LLNL: Deep Learning Model Predicts the Movement of a Toxic Plume

Machine Learning


For example, a train carrying dangerous goods that derailed in East Palestine, Ohio in 2023. In 2025, a series of devastating wildfires destroyed Los Angeles. In both cases, toxic plumes – clouds of harmful aerial materials that disperse time and space due to wind and turbulence were released.

St-Gasnet is trained with data from traditional computational fluid dynamics simulations that capture the movement of complex wind structures and plumes around urban buildings, roads and structures.

“St-Gasnet learns how plumes behave in urban areas from previous high-resolution simulations,” says LLNL scientist and author Giselle Fernández-Godino. “Looking at the first few minutes of the plume's release, we'll use these observations to predict how the plume will spread in the next few minutes.”

To predict how dangerous materials will move, the model learns the plume's velocity and acceleration patterns.
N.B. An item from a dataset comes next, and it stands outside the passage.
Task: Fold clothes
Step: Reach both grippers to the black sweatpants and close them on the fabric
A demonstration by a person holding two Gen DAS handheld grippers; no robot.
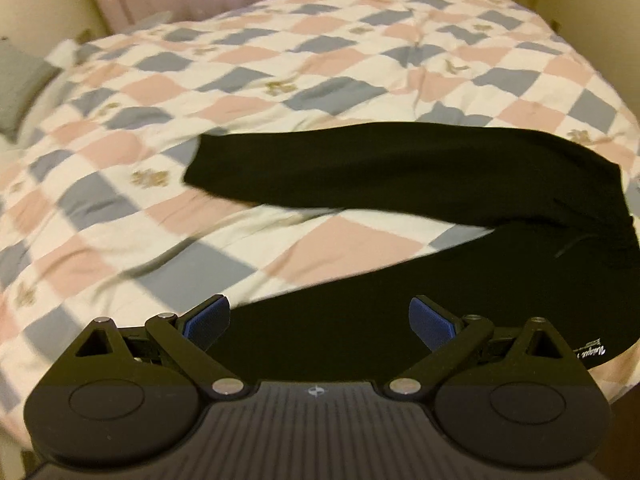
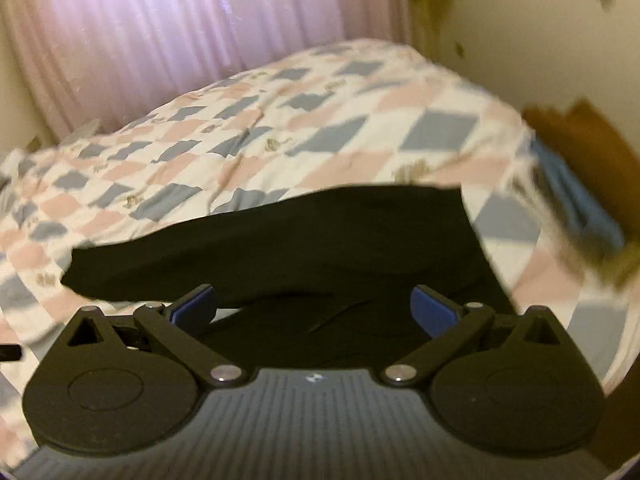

It can also handle the discontinuity of the movement of the plume, such as when it hits a building and splits it into two. St-Gasnet works well without being told about the direction or speed of the wind. These conditions can be learned directly from the early actions of the plume.

Once trained, this model provides faster calculation speeds suitable for real-time emergency response.

“We hope this will support emergency responders and support their evacuation plans,” said author Yinan Wang, who was an intern at LLNL. “It acts as a component of an early warning system, allowing decision makers to take action more time and potentially integrates with mobile sensing and surveillance systems for real-time updates.”

Going forward, the team aims to develop a framework that can explicitly quantify uncertainty, and to estimate the potential impacts in each location, not just areas that have affected the urban plume. They are also looking for ways to optimize atmospheric sensor networks and calibration technologies to systematically align predictions and data.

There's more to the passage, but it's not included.